- **DIRECTIONS**
Check every line below for the word "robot" and copy each one that has it.
------ EXERCISE MATERIALS ------
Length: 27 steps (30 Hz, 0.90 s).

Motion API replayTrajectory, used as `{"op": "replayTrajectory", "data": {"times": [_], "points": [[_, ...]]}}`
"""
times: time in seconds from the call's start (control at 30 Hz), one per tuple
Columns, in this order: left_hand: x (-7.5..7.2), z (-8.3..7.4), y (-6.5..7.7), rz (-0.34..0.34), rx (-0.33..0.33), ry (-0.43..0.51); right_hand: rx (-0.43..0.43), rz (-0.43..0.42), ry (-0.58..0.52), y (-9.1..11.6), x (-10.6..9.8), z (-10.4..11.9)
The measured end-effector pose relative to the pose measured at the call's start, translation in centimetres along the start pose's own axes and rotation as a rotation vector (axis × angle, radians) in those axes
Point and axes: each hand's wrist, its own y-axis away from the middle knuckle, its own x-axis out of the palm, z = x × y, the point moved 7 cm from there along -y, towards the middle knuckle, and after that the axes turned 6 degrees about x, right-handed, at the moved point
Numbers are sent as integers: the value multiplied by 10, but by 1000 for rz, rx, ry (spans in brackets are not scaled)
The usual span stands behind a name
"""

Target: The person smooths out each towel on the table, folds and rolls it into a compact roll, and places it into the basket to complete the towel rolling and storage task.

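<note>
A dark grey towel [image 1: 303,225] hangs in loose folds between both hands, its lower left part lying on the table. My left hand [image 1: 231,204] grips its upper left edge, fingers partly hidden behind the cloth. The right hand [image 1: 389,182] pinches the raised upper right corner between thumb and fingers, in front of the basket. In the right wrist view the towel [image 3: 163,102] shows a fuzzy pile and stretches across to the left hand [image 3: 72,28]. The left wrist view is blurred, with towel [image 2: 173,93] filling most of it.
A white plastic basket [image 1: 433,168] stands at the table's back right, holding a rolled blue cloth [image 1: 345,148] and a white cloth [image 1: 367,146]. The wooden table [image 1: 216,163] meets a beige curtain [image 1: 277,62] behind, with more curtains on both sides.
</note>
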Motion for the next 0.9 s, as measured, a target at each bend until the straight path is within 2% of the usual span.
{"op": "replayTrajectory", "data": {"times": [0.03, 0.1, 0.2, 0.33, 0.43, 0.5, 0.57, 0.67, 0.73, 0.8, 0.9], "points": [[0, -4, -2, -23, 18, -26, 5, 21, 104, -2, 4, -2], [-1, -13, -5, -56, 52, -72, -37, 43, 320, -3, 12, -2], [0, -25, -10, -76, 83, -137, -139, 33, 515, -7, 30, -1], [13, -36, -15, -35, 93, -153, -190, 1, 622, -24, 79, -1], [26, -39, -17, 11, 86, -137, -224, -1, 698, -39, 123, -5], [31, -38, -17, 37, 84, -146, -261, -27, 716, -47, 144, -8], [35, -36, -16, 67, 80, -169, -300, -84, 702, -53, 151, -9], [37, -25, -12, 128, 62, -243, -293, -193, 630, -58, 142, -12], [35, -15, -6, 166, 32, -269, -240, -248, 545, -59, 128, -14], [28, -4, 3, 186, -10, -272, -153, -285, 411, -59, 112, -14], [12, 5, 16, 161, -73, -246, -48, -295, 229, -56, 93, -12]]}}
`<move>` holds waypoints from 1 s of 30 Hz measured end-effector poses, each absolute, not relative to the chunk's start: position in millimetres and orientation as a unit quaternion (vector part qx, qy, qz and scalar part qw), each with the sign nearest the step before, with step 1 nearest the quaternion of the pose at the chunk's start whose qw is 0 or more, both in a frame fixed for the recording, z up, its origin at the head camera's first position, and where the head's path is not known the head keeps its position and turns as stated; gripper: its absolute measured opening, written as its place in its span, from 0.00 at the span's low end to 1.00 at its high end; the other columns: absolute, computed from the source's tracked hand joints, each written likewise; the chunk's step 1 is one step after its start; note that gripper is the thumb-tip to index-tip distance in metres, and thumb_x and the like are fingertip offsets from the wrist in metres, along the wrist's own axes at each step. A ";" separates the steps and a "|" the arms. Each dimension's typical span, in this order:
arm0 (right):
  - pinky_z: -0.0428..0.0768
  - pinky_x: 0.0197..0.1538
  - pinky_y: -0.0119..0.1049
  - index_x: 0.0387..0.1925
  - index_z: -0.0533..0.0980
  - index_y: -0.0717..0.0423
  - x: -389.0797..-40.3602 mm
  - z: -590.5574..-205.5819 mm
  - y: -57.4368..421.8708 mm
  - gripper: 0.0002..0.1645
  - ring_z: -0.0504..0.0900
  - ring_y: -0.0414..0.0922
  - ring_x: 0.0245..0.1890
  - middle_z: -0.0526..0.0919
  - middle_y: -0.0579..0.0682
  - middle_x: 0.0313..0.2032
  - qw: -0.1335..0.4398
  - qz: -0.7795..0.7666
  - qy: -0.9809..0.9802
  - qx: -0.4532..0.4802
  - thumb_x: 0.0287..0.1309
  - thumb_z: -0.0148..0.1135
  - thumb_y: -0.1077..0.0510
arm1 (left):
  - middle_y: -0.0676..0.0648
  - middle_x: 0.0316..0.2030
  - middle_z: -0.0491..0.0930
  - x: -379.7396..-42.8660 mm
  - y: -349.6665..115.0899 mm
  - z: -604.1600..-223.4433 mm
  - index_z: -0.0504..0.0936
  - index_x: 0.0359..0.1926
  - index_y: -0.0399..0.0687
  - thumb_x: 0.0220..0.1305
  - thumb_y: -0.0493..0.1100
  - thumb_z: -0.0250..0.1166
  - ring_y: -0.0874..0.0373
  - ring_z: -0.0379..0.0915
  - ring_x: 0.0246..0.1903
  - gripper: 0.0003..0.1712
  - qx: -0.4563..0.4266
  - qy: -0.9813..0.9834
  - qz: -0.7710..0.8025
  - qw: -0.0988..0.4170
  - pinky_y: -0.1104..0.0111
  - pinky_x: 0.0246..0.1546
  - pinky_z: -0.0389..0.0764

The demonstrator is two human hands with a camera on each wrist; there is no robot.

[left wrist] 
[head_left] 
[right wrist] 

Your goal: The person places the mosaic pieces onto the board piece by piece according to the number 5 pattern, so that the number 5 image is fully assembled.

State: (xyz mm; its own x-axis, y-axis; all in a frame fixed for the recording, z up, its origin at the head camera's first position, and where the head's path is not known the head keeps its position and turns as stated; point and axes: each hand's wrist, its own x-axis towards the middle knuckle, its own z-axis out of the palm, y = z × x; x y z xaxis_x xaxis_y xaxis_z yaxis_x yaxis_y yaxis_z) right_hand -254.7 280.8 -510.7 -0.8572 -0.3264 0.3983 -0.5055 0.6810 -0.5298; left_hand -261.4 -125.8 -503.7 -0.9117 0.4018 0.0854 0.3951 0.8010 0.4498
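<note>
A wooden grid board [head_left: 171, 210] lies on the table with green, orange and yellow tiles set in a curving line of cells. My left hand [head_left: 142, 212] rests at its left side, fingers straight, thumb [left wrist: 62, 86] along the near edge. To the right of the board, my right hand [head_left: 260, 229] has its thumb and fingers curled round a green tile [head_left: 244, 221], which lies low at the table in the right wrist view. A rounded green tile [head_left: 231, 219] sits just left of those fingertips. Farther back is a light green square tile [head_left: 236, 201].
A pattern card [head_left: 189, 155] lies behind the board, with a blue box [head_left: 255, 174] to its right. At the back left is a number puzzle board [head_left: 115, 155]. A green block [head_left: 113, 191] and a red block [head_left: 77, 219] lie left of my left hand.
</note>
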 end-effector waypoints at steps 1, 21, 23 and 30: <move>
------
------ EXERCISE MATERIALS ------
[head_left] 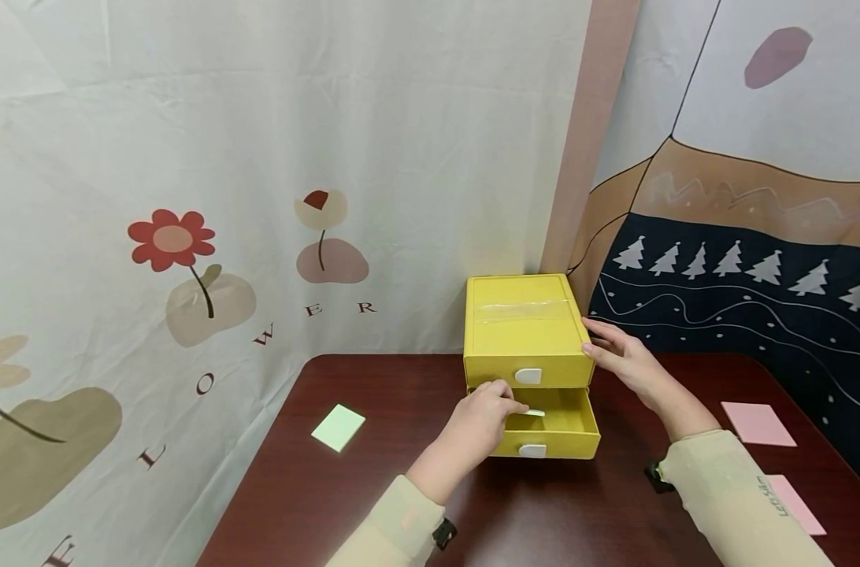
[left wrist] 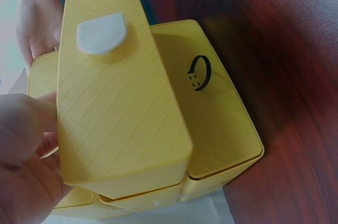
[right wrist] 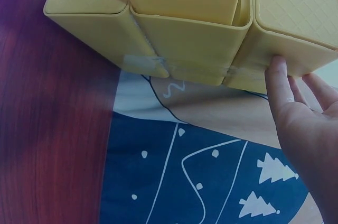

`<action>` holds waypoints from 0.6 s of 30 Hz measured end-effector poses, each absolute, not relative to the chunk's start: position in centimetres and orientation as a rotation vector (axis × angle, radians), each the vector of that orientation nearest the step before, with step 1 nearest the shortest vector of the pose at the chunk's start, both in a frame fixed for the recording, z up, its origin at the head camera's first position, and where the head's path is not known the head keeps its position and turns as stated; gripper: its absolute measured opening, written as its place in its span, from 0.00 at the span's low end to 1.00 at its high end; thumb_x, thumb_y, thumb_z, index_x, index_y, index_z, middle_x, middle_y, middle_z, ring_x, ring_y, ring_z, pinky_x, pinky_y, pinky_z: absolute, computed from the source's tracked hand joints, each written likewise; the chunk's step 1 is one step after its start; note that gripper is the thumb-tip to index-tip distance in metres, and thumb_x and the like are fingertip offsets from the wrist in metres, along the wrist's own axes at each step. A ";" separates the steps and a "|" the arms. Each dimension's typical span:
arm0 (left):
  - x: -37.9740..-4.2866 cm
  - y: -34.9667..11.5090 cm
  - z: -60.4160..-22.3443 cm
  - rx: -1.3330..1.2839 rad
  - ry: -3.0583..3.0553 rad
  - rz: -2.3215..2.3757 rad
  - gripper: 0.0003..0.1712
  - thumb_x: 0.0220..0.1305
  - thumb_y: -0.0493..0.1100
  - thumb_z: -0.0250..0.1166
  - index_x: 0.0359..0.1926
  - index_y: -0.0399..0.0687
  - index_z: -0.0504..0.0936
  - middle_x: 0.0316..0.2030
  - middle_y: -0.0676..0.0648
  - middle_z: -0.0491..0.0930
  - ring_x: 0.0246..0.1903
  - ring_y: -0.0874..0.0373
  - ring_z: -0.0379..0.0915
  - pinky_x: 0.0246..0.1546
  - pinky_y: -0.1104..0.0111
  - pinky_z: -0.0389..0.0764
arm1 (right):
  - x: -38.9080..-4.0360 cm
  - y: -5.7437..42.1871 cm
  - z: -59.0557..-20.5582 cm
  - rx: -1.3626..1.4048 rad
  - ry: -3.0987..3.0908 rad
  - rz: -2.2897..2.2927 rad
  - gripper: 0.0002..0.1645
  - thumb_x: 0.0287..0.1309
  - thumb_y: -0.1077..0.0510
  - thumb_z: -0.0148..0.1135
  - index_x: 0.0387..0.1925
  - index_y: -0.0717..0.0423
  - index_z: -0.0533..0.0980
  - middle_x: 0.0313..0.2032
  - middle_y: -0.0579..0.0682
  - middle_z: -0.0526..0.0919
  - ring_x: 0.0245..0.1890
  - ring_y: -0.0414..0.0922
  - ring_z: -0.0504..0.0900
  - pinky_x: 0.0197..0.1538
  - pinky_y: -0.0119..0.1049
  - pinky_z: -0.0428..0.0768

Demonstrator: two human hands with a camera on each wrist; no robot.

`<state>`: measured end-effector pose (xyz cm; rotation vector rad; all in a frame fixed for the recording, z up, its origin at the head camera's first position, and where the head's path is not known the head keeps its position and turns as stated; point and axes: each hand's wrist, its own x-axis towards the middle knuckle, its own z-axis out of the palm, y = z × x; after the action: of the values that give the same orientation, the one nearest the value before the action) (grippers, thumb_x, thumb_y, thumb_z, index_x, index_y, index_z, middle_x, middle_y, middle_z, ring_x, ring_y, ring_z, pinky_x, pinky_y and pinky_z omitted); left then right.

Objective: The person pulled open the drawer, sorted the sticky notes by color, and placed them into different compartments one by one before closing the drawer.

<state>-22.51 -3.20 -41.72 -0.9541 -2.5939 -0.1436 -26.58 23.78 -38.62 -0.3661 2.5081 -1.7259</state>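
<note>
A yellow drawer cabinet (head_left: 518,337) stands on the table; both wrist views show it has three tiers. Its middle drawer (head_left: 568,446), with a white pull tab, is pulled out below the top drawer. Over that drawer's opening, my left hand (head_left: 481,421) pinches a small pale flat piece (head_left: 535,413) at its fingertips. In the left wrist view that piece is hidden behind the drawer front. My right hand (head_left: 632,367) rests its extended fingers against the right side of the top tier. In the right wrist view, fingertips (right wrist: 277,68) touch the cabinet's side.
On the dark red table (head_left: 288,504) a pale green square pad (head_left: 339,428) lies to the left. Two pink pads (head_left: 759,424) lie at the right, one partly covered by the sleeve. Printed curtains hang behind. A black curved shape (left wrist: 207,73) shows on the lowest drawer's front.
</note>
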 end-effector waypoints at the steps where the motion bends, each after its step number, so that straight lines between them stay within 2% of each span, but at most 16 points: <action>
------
- **WRITTEN RESPONSE**
The demonstrator is two human hands with a camera on each wrist; there is no robot.
Demonstrator: two human hands with a camera on each wrist; no robot.

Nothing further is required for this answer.